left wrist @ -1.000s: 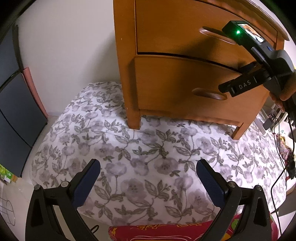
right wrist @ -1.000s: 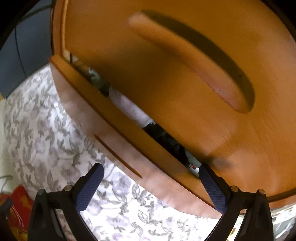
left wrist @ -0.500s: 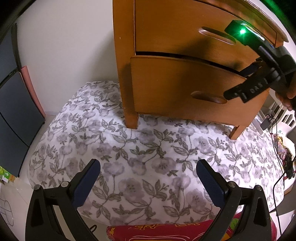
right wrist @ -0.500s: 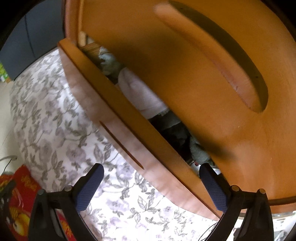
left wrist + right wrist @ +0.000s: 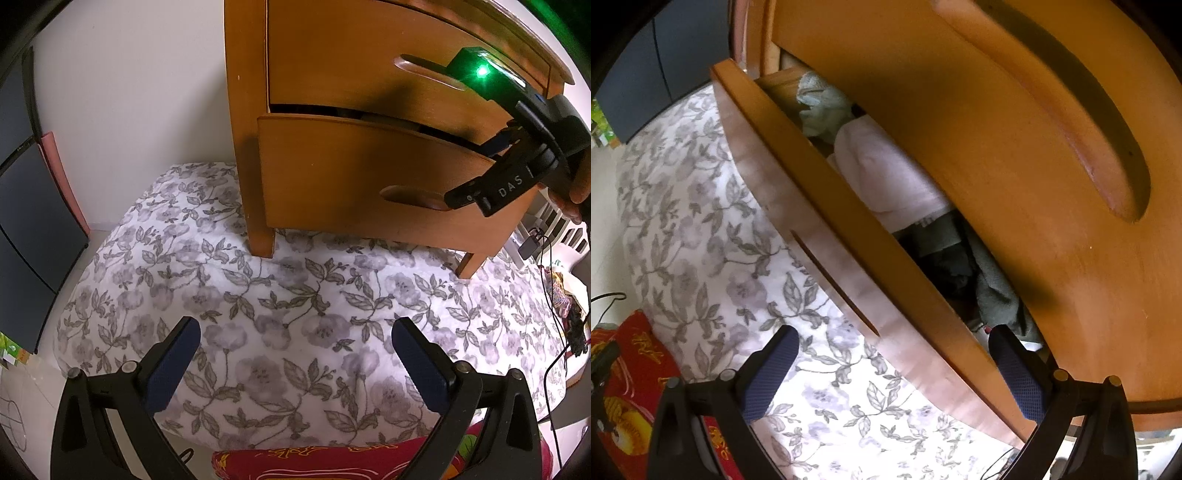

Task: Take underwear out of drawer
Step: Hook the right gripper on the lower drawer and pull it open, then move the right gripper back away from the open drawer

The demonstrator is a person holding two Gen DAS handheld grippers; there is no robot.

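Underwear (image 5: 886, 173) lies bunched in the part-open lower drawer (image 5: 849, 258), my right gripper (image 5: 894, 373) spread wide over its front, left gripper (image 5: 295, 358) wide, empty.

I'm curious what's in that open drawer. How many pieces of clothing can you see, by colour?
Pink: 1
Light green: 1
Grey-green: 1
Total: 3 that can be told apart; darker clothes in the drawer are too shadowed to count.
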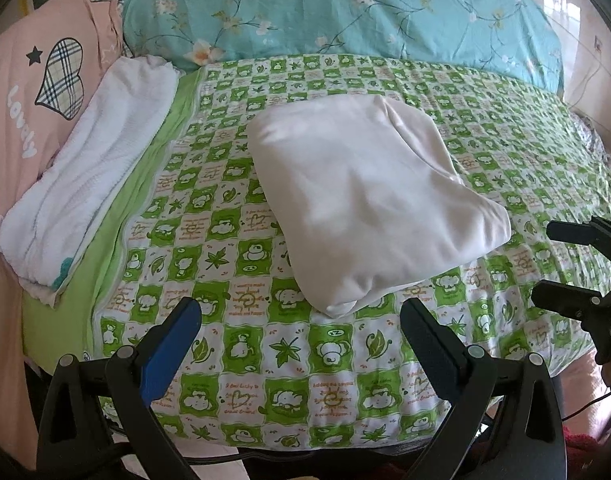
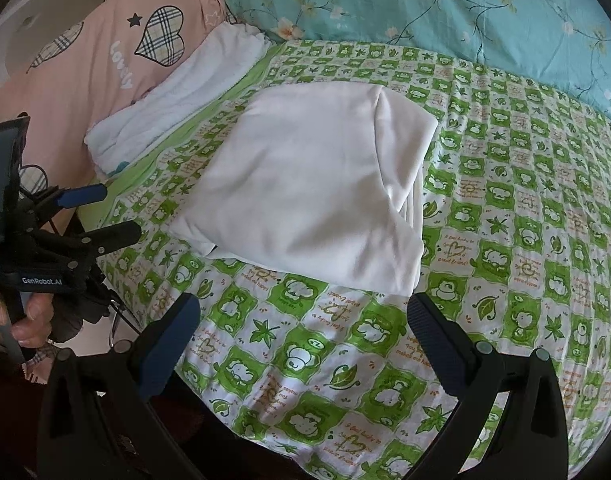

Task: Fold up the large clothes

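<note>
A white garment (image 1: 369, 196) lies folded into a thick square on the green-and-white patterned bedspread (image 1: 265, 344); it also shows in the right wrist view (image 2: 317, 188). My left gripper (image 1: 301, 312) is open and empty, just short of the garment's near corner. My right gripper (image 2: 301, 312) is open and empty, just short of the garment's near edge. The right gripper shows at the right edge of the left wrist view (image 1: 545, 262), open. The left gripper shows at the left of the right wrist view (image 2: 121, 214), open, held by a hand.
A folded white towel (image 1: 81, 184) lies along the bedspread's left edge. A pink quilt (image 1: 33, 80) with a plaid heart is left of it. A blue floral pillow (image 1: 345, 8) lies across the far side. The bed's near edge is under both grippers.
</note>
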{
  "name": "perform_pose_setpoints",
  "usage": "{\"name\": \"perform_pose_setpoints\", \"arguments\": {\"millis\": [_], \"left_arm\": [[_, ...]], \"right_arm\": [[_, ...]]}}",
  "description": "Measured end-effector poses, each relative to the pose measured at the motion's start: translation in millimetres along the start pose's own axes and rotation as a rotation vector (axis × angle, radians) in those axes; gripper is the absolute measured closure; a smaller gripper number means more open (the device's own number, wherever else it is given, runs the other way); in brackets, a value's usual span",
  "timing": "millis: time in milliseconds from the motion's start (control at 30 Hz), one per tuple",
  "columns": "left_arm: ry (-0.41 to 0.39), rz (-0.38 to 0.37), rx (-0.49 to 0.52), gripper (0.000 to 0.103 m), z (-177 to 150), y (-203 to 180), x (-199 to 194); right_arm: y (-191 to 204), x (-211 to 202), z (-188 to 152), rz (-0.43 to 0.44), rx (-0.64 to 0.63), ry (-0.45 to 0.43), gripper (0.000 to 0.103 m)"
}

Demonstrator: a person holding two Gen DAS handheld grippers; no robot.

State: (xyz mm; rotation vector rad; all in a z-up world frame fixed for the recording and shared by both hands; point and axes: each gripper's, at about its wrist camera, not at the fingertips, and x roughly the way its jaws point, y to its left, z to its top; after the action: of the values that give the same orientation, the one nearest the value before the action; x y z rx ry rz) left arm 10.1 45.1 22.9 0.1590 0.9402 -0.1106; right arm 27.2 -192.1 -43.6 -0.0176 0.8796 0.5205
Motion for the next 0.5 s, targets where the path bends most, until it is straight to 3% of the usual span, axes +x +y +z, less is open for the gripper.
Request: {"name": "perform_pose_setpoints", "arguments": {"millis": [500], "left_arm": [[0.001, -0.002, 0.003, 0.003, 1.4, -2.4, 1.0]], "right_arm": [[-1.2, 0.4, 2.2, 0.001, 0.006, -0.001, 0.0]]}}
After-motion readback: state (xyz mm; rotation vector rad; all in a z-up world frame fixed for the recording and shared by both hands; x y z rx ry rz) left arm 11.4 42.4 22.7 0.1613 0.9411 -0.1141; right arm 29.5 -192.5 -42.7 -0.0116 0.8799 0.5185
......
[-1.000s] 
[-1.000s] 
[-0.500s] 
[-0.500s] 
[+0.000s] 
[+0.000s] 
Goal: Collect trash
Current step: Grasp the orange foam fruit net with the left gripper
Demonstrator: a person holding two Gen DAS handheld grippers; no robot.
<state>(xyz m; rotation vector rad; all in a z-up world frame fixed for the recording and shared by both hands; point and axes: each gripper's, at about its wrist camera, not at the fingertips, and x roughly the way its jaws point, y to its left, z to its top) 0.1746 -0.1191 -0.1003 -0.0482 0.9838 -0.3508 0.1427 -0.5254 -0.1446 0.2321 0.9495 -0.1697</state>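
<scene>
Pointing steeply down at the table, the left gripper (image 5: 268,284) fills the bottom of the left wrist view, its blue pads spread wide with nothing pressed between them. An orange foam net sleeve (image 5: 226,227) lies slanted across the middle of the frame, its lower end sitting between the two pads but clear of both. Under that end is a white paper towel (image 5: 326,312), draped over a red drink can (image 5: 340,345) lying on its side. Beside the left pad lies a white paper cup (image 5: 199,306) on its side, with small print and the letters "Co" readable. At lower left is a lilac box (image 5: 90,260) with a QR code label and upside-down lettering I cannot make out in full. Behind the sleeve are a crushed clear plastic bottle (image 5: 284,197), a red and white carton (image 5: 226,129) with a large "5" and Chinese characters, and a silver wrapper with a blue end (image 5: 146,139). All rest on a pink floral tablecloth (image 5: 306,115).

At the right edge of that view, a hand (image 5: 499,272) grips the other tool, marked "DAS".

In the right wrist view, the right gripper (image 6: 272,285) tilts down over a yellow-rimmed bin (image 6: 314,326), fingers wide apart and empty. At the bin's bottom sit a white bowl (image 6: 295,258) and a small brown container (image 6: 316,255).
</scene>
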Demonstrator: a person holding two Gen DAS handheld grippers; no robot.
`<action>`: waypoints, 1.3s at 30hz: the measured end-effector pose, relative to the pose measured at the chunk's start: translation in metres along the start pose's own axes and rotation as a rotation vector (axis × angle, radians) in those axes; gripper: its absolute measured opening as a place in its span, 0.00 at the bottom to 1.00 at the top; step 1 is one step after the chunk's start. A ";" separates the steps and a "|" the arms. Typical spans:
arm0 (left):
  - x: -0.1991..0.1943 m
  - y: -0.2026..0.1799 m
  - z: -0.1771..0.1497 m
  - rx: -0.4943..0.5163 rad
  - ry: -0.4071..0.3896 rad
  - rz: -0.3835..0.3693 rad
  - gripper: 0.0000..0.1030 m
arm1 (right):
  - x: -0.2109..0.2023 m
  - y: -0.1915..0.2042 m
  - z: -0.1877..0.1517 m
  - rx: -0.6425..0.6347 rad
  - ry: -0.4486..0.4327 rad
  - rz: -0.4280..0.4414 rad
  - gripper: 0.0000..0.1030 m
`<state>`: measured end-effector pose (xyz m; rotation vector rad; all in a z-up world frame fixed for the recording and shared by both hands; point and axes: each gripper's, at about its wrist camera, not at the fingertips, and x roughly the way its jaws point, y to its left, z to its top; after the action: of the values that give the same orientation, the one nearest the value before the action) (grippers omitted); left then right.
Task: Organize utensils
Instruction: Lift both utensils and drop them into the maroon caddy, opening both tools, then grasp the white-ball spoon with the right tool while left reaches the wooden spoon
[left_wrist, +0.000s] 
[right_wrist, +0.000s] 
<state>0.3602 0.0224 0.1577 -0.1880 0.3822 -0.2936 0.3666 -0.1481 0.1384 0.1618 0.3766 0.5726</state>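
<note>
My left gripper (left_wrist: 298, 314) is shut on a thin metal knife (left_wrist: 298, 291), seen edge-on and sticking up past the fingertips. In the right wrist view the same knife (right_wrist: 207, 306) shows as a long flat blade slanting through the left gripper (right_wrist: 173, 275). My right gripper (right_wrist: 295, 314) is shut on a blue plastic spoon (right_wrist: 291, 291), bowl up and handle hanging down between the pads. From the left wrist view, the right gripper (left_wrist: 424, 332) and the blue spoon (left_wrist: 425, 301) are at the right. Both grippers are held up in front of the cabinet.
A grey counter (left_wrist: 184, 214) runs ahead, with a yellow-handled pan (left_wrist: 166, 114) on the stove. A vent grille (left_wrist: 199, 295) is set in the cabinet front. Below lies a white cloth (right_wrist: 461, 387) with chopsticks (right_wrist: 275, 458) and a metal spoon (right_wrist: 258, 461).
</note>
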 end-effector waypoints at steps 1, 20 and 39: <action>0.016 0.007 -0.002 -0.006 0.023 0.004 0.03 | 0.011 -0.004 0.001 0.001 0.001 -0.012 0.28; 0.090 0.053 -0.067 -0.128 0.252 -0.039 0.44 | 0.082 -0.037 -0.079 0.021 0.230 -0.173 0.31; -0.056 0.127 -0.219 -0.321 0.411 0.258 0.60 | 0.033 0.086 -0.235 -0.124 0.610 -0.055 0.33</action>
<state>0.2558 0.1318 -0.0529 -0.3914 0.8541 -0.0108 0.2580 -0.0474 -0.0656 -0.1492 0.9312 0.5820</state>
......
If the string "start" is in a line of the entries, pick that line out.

(Exercise result)
  "description": "Measured end-effector poses, each relative to the pose measured at the motion's start: translation in millimetres along the start pose's own axes and rotation as a rotation vector (axis × angle, radians) in those axes; gripper is the absolute measured closure; a smaller gripper number means more open (the device's own number, wherever else it is given, runs the other way); in brackets, a value's usual span",
  "timing": "millis: time in milliseconds from the motion's start (control at 30 Hz), one per tuple",
`<action>`: waypoints, 1.3s at 30hz: the measured end-effector pose, relative to the pose measured at the chunk's start: translation in metres along the start pose's own axes and rotation as a rotation vector (axis × angle, radians) in those axes; gripper: its absolute measured opening as a place in its span, 0.00 at the bottom to 1.00 at the top; step 1 is one step after the chunk's start. A ";" separates the steps and a "|" the arms. Typical spans:

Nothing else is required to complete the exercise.